Work order: Your task is to give the data again, exactly, with every line intact.

Exercise data:

╭──

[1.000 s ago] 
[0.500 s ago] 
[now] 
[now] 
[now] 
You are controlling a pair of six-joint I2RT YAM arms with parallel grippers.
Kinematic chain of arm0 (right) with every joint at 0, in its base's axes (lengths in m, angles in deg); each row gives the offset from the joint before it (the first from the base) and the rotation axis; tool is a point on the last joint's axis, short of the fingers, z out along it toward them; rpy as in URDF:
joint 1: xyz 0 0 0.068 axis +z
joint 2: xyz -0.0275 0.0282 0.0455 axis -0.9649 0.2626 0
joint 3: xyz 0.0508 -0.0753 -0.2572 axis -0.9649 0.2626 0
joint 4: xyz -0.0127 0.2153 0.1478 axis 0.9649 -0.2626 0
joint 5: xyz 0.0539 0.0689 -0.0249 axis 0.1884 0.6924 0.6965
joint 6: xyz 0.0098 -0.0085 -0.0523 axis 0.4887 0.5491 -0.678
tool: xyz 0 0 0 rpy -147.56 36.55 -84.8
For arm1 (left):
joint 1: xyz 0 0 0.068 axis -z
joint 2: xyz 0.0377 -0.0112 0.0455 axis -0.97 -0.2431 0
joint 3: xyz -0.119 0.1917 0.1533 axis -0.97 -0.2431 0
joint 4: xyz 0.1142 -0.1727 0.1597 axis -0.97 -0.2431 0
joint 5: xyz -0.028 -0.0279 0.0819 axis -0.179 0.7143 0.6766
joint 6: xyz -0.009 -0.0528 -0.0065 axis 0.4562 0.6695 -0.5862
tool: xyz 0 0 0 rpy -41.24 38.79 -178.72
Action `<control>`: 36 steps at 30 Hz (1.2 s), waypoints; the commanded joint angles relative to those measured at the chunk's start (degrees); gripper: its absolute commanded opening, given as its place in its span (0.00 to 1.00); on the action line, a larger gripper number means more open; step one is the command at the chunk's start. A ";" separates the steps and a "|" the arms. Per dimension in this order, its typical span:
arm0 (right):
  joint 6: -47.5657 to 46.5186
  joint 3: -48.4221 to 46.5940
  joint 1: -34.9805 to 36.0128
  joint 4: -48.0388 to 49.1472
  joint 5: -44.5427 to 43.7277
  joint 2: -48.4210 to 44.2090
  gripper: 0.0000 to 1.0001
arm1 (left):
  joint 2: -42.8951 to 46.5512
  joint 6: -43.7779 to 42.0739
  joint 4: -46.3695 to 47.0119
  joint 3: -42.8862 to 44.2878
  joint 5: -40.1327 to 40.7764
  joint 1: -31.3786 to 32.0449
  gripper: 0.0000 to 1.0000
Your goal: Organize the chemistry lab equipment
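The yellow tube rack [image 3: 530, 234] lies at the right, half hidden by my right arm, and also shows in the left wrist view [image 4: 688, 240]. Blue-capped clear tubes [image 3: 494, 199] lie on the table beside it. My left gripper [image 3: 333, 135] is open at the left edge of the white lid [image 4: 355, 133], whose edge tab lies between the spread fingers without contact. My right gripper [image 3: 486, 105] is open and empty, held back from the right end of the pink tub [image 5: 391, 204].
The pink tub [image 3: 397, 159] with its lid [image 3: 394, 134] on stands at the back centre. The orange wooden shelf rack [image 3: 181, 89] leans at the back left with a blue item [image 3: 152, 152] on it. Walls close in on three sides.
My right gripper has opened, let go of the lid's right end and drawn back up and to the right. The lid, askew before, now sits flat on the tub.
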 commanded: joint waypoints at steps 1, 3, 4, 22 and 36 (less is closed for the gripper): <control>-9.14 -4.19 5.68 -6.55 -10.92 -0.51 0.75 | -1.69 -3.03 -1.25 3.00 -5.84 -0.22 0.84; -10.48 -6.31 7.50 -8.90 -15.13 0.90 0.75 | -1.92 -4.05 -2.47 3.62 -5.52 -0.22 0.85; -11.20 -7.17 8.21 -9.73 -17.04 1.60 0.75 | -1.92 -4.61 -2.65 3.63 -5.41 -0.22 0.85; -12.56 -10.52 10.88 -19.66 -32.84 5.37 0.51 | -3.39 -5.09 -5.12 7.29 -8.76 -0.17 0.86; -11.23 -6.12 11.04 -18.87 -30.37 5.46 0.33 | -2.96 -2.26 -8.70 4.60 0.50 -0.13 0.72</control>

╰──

Answer space:
[1.000 s ago] 
[0.500 s ago] 
[now] 
[now] 
[now] 
You are controlling a pair of six-joint I2RT YAM arms with parallel grippers.
Kinematic chain of arm0 (right) with every joint at 0, in its base's axes (lengths in m, angles in deg); each row gives the offset from the joint before it (the first from the base) and the rotation axis; tool is a point on the last joint's axis, short of the fingers, z out along it toward them; rpy as in URDF:
joint 1: xyz 0 0 0.068 axis +z
joint 2: xyz -0.0275 0.0282 0.0455 axis -0.9649 0.2626 0
joint 3: xyz 0.0508 -0.0753 -0.2572 axis -0.9649 0.2626 0
joint 4: xyz -0.0127 0.2153 0.1478 axis 0.9649 -0.2626 0
joint 5: xyz 0.0539 0.0689 -0.0249 axis 0.1884 0.6924 0.6965
joint 6: xyz 0.0098 -0.0085 -0.0523 axis 0.4887 0.5491 -0.678
tool: xyz 0 0 0 rpy -147.56 36.55 -84.8
For arm1 (left):
joint 1: xyz 0 0 0.068 axis -z
joint 2: xyz 0.0377 -0.0112 0.0455 axis -0.97 -0.2431 0
joint 3: xyz -0.119 0.1917 0.1533 axis -0.97 -0.2431 0
joint 4: xyz 0.1142 -0.1727 0.1597 axis -0.97 -0.2431 0
joint 5: xyz -0.028 -0.0279 0.0819 axis -0.179 0.7143 0.6766
joint 6: xyz -0.009 -0.0528 -0.0065 axis 0.4562 0.6695 -0.5862
tool: xyz 0 0 0 rpy -41.24 38.79 -178.72
Action `<control>`: 36 steps at 30 Hz (1.2 s), waypoints; the commanded joint angles relative to those measured at the chunk's start (degrees); gripper: its absolute commanded opening, given as its place in its span (0.00 to 1.00); on the action line, a larger gripper number means more open; step one is the command at the chunk's start. A ";" separates the steps and a "|" the arms. Per dimension in this order, its typical span:
arm0 (right):
  joint 6: -47.5657 to 46.5186
  joint 3: -48.4221 to 46.5940
  joint 1: -34.9805 to 36.0128
  joint 4: -48.0388 to 49.1472
  joint 5: -44.5427 to 43.7277
  joint 2: -48.4210 to 44.2090
  gripper: 0.0000 to 1.0001
arm1 (left):
  joint 2: -42.8951 to 46.5512
  joint 6: -43.7779 to 42.0739
  joint 4: -46.3695 to 47.0119
  joint 3: -42.8862 to 44.2878
  joint 5: -40.1327 to 40.7764
  joint 1: -31.3786 to 32.0449
  gripper: 0.0000 to 1.0000
Your goal: Organize the chemistry lab equipment
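The yellow tube rack [image 3: 530, 234] lies at the right, half hidden by my right arm, and also shows in the left wrist view [image 4: 688, 240]. Blue-capped clear tubes [image 3: 494, 199] lie on the table beside it. My left gripper [image 3: 333, 135] is open at the left edge of the white lid [image 4: 355, 133], whose edge tab lies between the spread fingers without contact. My right gripper [image 3: 486, 105] is open and empty, held back from the right end of the pink tub [image 5: 391, 204].
The pink tub [image 3: 397, 159] with its lid [image 3: 394, 134] on stands at the back centre. The orange wooden shelf rack [image 3: 181, 89] leans at the back left with a blue item [image 3: 152, 152] on it. Walls close in on three sides.
My right gripper has opened, let go of the lid's right end and drawn back up and to the right. The lid, askew before, now sits flat on the tub.
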 commanded: joint waypoints at steps 1, 3, 4, 22 and 36 (less is closed for the gripper): <control>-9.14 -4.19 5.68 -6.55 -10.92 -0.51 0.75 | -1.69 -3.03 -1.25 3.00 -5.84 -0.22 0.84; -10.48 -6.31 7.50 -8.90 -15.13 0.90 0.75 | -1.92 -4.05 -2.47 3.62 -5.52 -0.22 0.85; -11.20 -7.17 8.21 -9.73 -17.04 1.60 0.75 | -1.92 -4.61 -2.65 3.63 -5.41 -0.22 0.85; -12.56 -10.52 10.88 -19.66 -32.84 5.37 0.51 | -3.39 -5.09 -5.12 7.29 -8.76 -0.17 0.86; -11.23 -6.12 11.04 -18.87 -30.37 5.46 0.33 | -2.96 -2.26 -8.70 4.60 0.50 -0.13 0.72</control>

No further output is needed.